┏━━
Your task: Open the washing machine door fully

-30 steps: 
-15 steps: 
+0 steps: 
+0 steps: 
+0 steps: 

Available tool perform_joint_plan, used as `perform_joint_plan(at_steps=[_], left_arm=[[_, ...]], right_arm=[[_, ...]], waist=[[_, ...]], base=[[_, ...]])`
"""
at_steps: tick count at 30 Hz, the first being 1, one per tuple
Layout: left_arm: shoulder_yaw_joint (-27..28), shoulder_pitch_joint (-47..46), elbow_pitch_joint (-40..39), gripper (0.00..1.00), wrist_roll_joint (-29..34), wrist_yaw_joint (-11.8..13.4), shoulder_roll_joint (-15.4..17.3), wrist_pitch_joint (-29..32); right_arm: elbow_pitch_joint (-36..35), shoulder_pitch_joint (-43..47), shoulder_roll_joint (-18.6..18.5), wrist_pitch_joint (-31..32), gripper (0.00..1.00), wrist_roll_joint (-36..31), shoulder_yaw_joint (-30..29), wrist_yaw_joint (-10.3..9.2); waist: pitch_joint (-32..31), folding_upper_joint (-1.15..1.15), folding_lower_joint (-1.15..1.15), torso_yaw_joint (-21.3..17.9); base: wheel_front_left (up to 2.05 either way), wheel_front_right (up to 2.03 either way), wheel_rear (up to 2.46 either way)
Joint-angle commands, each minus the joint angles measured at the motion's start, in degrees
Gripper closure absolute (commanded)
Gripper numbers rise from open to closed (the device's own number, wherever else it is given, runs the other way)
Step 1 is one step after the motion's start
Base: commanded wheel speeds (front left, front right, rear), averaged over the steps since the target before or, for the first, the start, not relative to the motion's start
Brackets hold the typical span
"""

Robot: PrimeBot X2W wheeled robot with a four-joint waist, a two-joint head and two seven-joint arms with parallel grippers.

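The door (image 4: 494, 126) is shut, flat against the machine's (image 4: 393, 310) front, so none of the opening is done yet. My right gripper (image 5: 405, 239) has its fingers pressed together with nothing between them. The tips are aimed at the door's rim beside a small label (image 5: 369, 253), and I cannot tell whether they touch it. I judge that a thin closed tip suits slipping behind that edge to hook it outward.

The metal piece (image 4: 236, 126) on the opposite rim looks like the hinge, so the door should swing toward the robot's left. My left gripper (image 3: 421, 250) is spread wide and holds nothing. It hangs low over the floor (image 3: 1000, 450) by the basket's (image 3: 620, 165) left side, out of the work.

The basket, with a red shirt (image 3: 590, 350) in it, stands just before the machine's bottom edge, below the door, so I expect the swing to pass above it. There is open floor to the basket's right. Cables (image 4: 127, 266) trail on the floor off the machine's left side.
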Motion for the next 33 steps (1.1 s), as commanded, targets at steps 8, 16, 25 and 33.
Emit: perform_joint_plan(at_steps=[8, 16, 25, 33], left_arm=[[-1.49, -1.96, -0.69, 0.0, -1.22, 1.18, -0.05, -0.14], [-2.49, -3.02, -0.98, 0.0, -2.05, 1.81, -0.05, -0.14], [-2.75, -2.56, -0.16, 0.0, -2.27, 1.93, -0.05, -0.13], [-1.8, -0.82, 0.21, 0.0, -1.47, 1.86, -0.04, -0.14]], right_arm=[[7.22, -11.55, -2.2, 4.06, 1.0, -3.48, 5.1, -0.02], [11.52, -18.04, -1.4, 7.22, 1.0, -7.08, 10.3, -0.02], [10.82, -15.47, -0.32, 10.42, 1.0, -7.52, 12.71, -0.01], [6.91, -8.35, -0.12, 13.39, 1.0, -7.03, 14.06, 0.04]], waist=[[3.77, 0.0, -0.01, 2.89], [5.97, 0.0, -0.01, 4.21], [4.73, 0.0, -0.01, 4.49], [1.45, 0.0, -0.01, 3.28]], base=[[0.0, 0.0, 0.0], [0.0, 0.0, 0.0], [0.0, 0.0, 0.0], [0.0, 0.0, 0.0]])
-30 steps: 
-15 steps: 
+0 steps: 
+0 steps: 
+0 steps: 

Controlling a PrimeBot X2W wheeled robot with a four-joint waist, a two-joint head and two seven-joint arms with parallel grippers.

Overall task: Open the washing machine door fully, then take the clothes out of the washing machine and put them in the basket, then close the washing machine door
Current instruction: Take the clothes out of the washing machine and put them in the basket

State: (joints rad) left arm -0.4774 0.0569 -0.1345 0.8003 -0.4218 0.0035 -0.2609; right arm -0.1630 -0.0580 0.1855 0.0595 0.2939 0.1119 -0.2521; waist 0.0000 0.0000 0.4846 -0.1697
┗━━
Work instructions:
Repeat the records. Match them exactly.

Your solution:
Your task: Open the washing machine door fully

-30 steps: 
-15 steps: 
+0 steps: 
+0 steps: 
+0 steps: 

Available tool perform_joint_plan, used as `perform_joint_plan(at_steps=[_], left_arm=[[_, ...]], right_arm=[[_, ...]], waist=[[_, ...]], base=[[_, ...]])`
"""
at_steps: tick count at 30 Hz, the first being 1, one per tuple
Layout: left_arm: shoulder_yaw_joint (-27..28), shoulder_pitch_joint (-47..46), elbow_pitch_joint (-40..39), gripper (0.00..1.00), wrist_roll_joint (-29..34), wrist_yaw_joint (-11.8..13.4), shoulder_roll_joint (-15.4..17.3), wrist_pitch_joint (-29..32); right_arm: elbow_pitch_joint (-36..35), shoulder_pitch_joint (-43..47), shoulder_roll_joint (-18.6..18.5), wrist_pitch_joint (-31..32), gripper (0.00..1.00), wrist_roll_joint (-36..31), shoulder_yaw_joint (-30..29), wrist_yaw_joint (-10.3..9.2); waist: pitch_joint (-32..31), folding_upper_joint (-1.15..1.15), folding_lower_joint (-1.15..1.15), torso_yaw_joint (-21.3..17.9); base: wheel_front_left (up to 2.05 either way), wheel_front_right (up to 2.03 either way), wheel_rear (up to 2.46 either way)
Joint-angle commands, each minus the joint angles measured at the motion's start, in degrees
Gripper closure absolute (commanded)
Gripper numbers rise from open to closed (the device's own number, wherever else it is given, runs the other way)
Step 1 is one step after the motion's start
Base: commanded wheel speeds (front left, front right, rear), averaged over the steps since the target before or, for the first, the start, not relative to the motion's start
Brackets hold the typical span
"""

Robot: PrimeBot X2W wheeled robot with a four-joint waist, a two-joint head and two seven-joint arms with parallel grippers.

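The door (image 4: 494, 126) is shut, flat against the machine's (image 4: 393, 310) front, so none of the opening is done yet. My right gripper (image 5: 405, 239) has its fingers pressed together with nothing between them. The tips are aimed at the door's rim beside a small label (image 5: 369, 253), and I cannot tell whether they touch it. I judge that a thin closed tip suits slipping behind that edge to hook it outward.

The metal piece (image 4: 236, 126) on the opposite rim looks like the hinge, so the door should swing toward the robot's left. My left gripper (image 3: 421, 250) is spread wide and holds nothing. It hangs low over the floor (image 3: 1000, 450) by the basket's (image 3: 620, 165) left side, out of the work.

The basket, with a red shirt (image 3: 590, 350) in it, stands just before the machine's bottom edge, below the door, so I expect the swing to pass above it. There is open floor to the basket's right. Cables (image 4: 127, 266) trail on the floor off the machine's left side.
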Motion for the next 33 steps (1.1 s), as commanded, targets at steps 8, 16, 25 and 33.
Emit: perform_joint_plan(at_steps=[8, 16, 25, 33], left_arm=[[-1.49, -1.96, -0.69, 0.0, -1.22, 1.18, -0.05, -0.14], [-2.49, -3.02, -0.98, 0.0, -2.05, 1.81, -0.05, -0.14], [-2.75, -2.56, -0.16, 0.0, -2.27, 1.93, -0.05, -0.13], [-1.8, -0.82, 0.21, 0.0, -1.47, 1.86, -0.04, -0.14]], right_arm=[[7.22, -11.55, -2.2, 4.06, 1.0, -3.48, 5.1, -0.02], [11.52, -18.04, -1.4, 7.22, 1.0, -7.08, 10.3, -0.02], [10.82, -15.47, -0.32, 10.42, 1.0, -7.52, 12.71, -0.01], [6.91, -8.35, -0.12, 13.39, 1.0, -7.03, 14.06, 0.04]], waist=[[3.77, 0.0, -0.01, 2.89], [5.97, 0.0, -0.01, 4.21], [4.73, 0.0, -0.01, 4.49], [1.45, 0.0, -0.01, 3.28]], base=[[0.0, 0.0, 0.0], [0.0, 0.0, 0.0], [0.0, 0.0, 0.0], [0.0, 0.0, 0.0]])
-30 steps: 
-15 steps: 
+0 steps: 
+0 steps: 
+0 steps: 

Controlling a PrimeBot X2W wheeled robot with a four-joint waist, a two-joint head and two seven-joint arms with parallel grippers.

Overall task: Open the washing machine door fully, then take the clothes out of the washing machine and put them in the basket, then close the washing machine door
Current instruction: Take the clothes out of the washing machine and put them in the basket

State: (joints rad) left arm -0.4774 0.0569 -0.1345 0.8003 -0.4218 0.0035 -0.2609; right arm -0.1630 -0.0580 0.1855 0.0595 0.2939 0.1119 -0.2521; waist 0.0000 0.0000 0.4846 -0.1697

This exercise requires no further answer.